Multiscale modeling of damage processes in Ru thin films induced by femtosecond laser pulses

Radiation stability of optical elements exposed to a high dose of laser radiation is an important issue in developing optical elements for x-ray free-electron laser light sources. In order to prevent optics from being damaged, the fundamental mechanisms governing the material response to ultrashort high peak power XFEL pulses must be identified and studied. In this paper we present a study on the interaction of fs laser pulses with Ru films in a wide range of incident photon energies from ~1 up to 104 eV. Since reflective thin metal films operate at grazing incidence conditions, absorption of the light occurs in the top part of the Ru mirrors (~1 – 10 nm).
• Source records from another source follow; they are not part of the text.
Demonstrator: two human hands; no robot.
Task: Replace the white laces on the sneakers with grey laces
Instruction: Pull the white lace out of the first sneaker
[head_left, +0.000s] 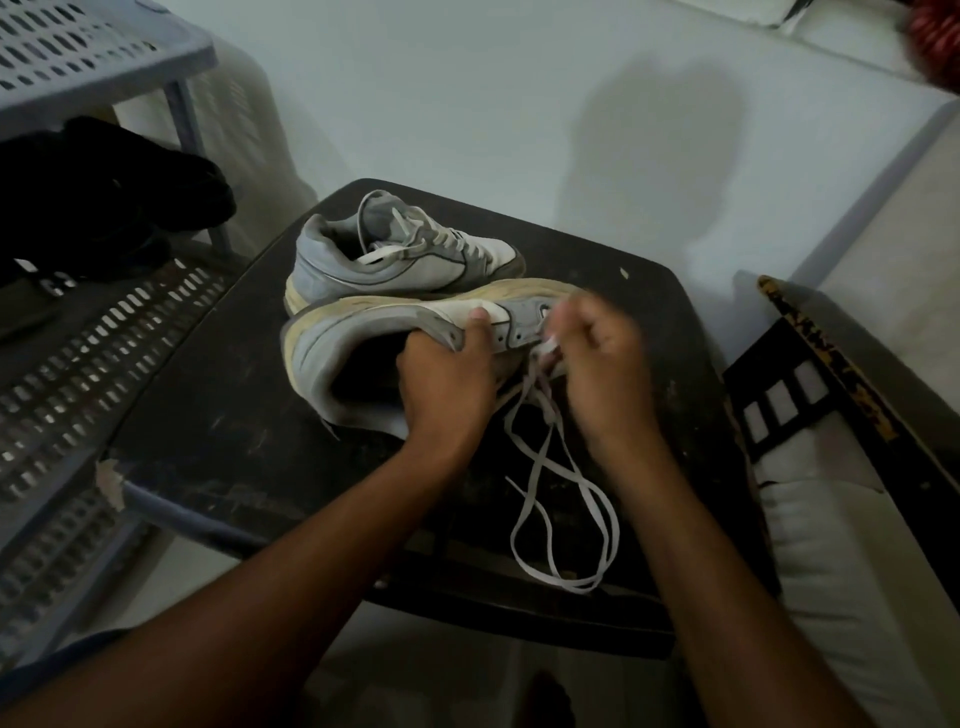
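Near sneaker (374, 353) tipped on side on dark stool (208, 415) — eyelets face right hand (597, 358), fingers curled, pinching white lace (550, 499), blurred. Left hand (447, 379) grips collar, steadying. Second sneaker (395, 254) behind, laced.

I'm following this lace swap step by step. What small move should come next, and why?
Probably keep drawing the white lace out of the near sneaker: the right hand pinches it by the eyelets, the left hand grips the shoe, and much of the lace already lies loose on the table.
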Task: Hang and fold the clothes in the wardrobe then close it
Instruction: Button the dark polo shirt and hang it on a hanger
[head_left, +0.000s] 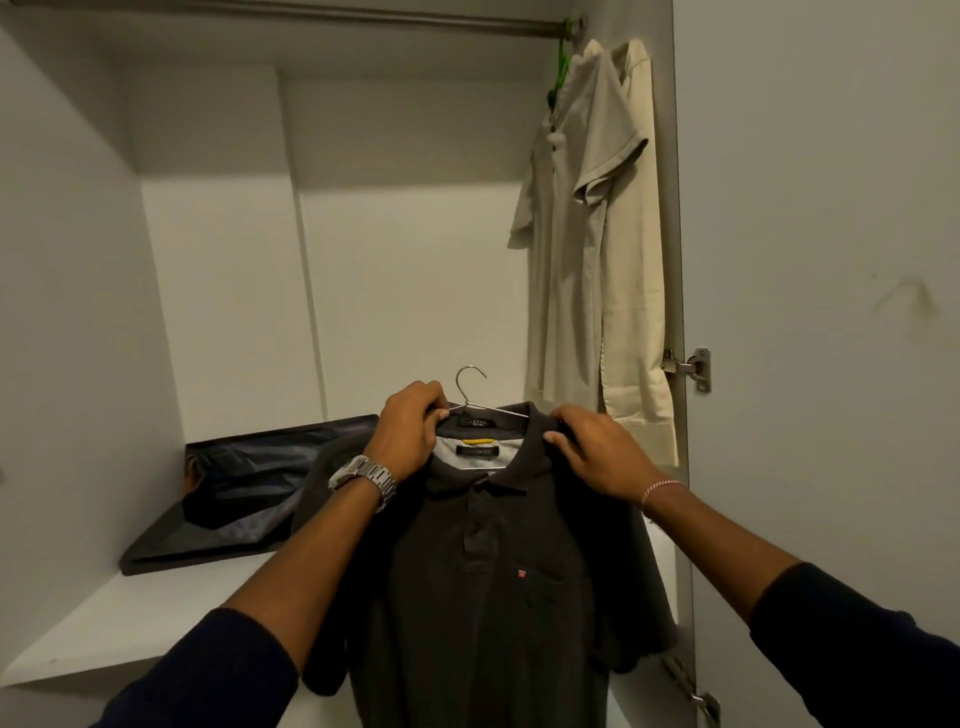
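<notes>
A dark grey polo shirt (488, 587) hangs in front of me on a thin metal hanger (470, 379), its hook sticking up above the collar. My left hand (410, 421), with a steel watch on the wrist, grips the left side of the collar and the hanger wire. My right hand (592, 447) pinches the right side of the collar. High at the top runs the wardrobe rail (311, 13). Two beige shirts (592, 234) hang from it at the right on a green hanger (561, 67).
A folded dark garment (234, 493) lies on the white shelf (130, 623) at the lower left. The open wardrobe door (831, 260) stands at the right, with metal hinges (693, 369) on its edge. White back panels fill the space behind.
</notes>
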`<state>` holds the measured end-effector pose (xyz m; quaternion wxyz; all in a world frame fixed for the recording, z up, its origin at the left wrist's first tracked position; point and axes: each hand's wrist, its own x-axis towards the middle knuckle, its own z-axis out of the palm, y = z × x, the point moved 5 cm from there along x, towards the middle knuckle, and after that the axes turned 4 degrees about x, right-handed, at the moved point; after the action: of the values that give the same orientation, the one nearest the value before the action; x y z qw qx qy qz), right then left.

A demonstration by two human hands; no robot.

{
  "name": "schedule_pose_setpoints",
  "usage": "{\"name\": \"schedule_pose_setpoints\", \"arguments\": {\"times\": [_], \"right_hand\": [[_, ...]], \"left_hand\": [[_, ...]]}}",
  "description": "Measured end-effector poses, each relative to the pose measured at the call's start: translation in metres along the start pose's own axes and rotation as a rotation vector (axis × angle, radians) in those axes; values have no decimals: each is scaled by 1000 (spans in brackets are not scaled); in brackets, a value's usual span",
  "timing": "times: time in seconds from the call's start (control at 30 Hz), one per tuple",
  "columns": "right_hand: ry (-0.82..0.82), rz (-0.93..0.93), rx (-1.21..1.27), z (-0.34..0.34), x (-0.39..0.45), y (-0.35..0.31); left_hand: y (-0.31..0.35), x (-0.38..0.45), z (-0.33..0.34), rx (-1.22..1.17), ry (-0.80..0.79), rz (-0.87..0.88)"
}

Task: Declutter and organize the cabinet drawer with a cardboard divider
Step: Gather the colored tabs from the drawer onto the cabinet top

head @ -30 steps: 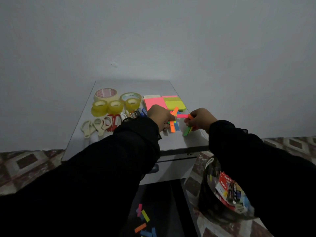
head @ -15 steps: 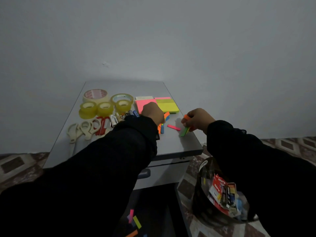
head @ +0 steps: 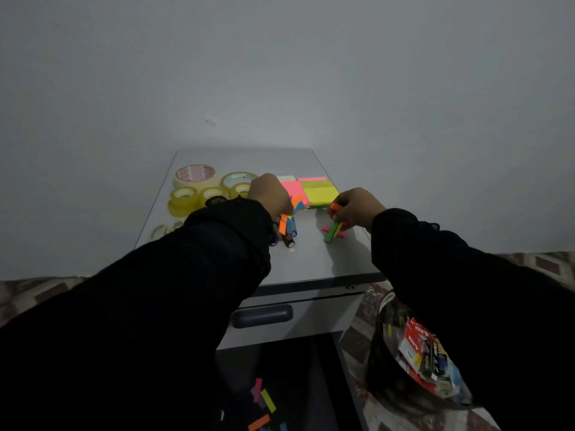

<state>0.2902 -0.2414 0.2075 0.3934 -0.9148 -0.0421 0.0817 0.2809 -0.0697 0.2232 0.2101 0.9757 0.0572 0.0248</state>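
Both hands pinch sticky flags on the cabinet top [head: 311, 262]: left hand [head: 270, 194] orange ones, right hand [head: 357, 208] a green strip [head: 331, 233], long axis toward seven o'clock, nearer the right.

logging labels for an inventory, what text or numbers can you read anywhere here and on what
"DIY": white letters, seemingly printed twice, on the red packet inside the clear bag on the floor; a tentative reading.
Red print on the large tape roll: too blurred to read.
Label on the brown battery: too small to read.
Other packets in the bag: print unreadable.
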Motion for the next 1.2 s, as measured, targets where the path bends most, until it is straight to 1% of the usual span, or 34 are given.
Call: {"name": "schedule_pose_setpoints", "arguments": {"times": [0.07, 0.2, 0.4, 0.57, 0.63, 0.8, 0.97, 1.03, 1.1, 1.2], "right_hand": [[7, -10, -11, 1, 2, -4], [11, -25, -73, 2, 1, -5], [88, -24, 23, -6, -2, 6], [174, -45, -5, -9, -3, 13], [205, -71, -15, -9, -3, 13], [210, -115, -38, -6, -2, 13], [211, -124, -36, -7, -1, 11], [216, -130, -33, -7, -2, 8], [217, -137, -40, -6, -4, 6], [214, -142, -39, -5, -5, 4]], "left_hand": [[-6, 0, -2, -60, -22, -22], [-10, -1, -5, -83, -17, -36], [0, 5, 6, -259, -44, -31], [27, 4, 26, -164, -41, 28], [32, 6, 37, -128, -58, 24], [33, 9, 48, -63, -57, 6], [32, 3, 37, 84, -27, 73], [31, 3, 34, 90, -44, 96], [29, 3, 31, 103, -35, 73], [28, 3, 29, 46, -28, 79]]}}
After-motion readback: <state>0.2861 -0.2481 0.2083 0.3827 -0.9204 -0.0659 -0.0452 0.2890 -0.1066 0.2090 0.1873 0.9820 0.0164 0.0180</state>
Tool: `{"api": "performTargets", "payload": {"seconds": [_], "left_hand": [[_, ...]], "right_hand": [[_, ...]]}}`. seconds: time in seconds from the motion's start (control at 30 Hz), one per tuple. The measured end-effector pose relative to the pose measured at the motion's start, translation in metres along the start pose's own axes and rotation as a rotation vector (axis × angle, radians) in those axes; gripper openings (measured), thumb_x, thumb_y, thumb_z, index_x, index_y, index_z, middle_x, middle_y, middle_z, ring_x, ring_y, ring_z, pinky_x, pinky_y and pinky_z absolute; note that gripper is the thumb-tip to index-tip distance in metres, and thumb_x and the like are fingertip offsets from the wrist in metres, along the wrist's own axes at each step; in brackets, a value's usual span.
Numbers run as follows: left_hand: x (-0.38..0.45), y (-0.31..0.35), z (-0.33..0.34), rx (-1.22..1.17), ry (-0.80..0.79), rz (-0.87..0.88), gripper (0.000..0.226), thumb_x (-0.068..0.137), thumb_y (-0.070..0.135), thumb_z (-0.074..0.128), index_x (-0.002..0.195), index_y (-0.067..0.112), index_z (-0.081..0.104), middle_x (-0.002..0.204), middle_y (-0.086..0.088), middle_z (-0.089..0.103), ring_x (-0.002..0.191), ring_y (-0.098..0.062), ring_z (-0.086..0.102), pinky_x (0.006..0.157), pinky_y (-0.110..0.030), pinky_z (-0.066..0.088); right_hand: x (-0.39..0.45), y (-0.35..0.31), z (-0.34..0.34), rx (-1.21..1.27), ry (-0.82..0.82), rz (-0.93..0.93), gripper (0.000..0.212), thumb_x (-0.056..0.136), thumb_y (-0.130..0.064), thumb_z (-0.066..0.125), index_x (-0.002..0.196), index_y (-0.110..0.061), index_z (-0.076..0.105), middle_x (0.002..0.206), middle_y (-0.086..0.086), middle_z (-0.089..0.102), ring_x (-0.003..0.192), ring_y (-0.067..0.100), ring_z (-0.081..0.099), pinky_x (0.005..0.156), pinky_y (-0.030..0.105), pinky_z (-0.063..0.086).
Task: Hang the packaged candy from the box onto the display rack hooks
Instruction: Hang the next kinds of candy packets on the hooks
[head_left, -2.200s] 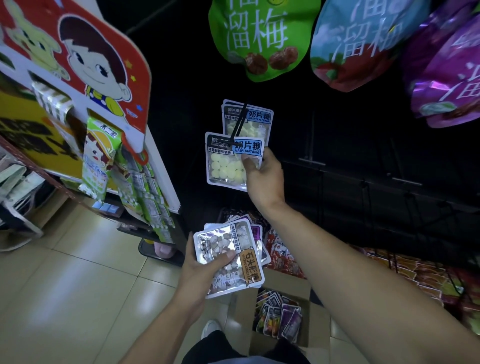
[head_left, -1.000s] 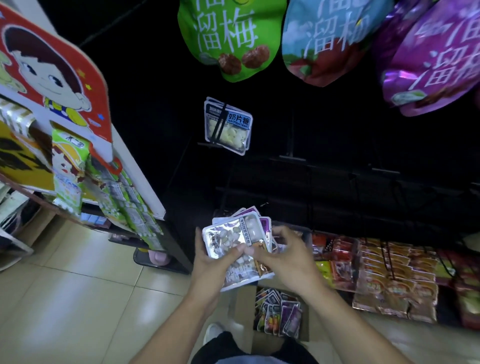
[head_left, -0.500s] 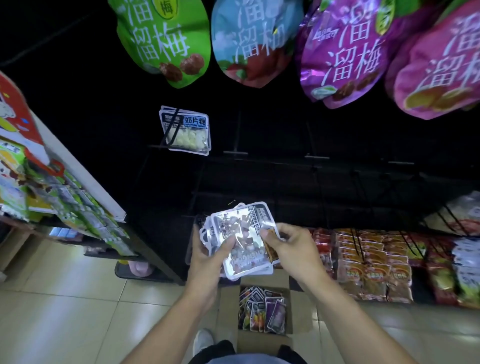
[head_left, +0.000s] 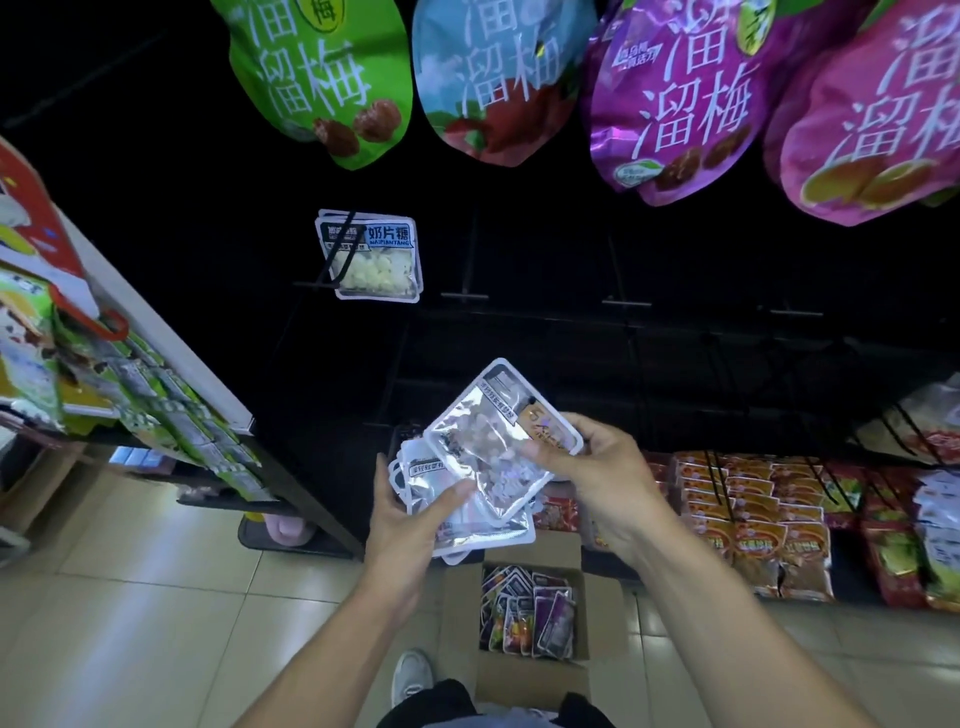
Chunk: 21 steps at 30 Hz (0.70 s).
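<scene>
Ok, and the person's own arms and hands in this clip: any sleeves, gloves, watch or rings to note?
Both forearms are bare up to the bottom edge of the frame, with no sleeve in view. The left hand and right hand wear no gloves, and no watch, bracelet or ring shows on the sides facing the camera.

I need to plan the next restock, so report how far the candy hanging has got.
Done: milk candy packs hang on one rack hook. In hand: the right hand pulls a silver pack from the stack the left hand grips. Left: that stack, plus packs in the box on the floor.
</scene>
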<state>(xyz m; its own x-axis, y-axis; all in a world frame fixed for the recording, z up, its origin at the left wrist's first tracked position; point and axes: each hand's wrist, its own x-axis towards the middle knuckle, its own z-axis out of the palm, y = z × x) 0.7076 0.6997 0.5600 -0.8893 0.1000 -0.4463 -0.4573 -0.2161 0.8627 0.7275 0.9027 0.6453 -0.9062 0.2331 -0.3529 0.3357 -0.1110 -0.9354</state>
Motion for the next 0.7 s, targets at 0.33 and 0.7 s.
{"api": "performTargets", "payload": {"seconds": [0.33, 0.7], "left_hand": [[0.008, -0.016, -0.043, -0.098, 0.163, -0.084, 0.115, 0.047, 0.043, 0.105, 0.144, 0.048, 0.044, 0.142, -0.008, 0.063, 0.109, -0.038, 0.073, 0.09, -0.063, 0.057], [-0.002, 0.011, -0.055, -0.19, 0.092, -0.03, 0.099, 0.059, 0.026, 0.1, 0.142, 0.03, 0.048, 0.123, -0.006, 0.075, 0.099, -0.037, 0.076, 0.07, -0.044, 0.058]], "right_hand": [[0.042, -0.037, 0.025, -0.121, 0.111, -0.208, 0.011, 0.094, -0.026, 0.072, 0.1, -0.019, 0.077, 0.089, -0.006, 0.08, 0.082, 0.009, 0.076, 0.071, 0.023, 0.059], [0.113, -0.069, 0.066, -0.321, 0.267, -0.446, 0.015, 0.099, -0.025, 0.064, 0.1, -0.024, 0.078, 0.091, -0.011, 0.077, 0.088, 0.005, 0.073, 0.078, 0.029, 0.061]]}}
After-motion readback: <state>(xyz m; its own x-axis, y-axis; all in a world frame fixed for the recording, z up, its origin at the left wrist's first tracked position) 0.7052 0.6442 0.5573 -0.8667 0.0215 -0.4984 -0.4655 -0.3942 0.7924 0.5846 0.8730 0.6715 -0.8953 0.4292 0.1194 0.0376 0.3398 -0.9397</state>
Hybrid multi-scale modeling of target evolution after irradiation is performed. The model takes into account photoabsorption and non-equilibrium electron cascading occurring on a fs timescale, thermal diffusion and electron-phonon energy exchange on a ps timescale and lattice dynamics up to ns timescale. Different photon energies result into qualitatively different absorbed energy profiles by the time of thermalization of the electronic system. The effects of such a difference on the hydrodynamical evolution and eventual damage of Ru are discussed. Details of processes such as melting, cavitation, ablation and recrystallization are revealed for selected photon energies. The results show good qualitative agreement with the experimental observations on Ru ablation.